Print all the data that follows exactly, images excluded.

- - - - -

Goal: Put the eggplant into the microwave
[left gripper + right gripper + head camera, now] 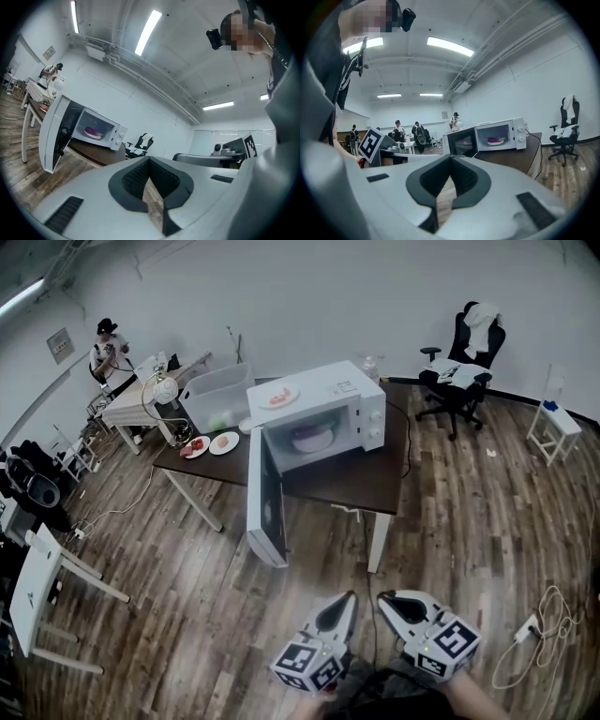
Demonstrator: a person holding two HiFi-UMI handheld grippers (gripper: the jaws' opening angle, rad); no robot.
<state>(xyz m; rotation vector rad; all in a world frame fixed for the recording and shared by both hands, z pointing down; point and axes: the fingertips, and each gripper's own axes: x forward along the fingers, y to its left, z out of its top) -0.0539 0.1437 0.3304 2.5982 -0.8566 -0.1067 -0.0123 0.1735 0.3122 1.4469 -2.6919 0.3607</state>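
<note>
1. Eggplant lies inside the open-doored microwave on the far table; the left claw and right claw hang near, above the wood floor.
2. Left gripper view: the left claw is clenched and empty, with the eggplant in the microwave far left.
3. Right gripper view: the right claw is clenched on nothing, with the eggplant in the microwave to the right.

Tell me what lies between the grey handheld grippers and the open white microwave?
Head view: only wood-plank floor separates left gripper and right gripper from the dark brown table carrying the microwave.
</note>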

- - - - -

Written response
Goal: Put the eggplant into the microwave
[left gripper + right gripper + head camera, now] 
Demonstrator: a person holding two HiFi-UMI handheld grippers (gripper: the jaws' opening angle, rad); no robot.
<state>(xyz m; rotation vector rad; all in a world frame fixed for the recording and shared by both hands, z pointing down; point and axes: the fingertips, and each gripper's own axes: x forward along the fingers, y to its left, z out of its top) -0.0539 0.1437 0.3304 2.5982 -0.8566 -0.1067 -0.0123 0.1735 0.3122 1.4469 -2.6919 0.3607</state>
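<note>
1. Eggplant lies inside the open-doored microwave on the far table; the left claw and right claw hang near, above the wood floor.
2. Left gripper view: the left claw is clenched and empty, with the eggplant in the microwave far left.
3. Right gripper view: the right claw is clenched on nothing, with the eggplant in the microwave to the right.

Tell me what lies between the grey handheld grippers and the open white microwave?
Head view: only wood-plank floor separates left gripper and right gripper from the dark brown table carrying the microwave.
</note>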

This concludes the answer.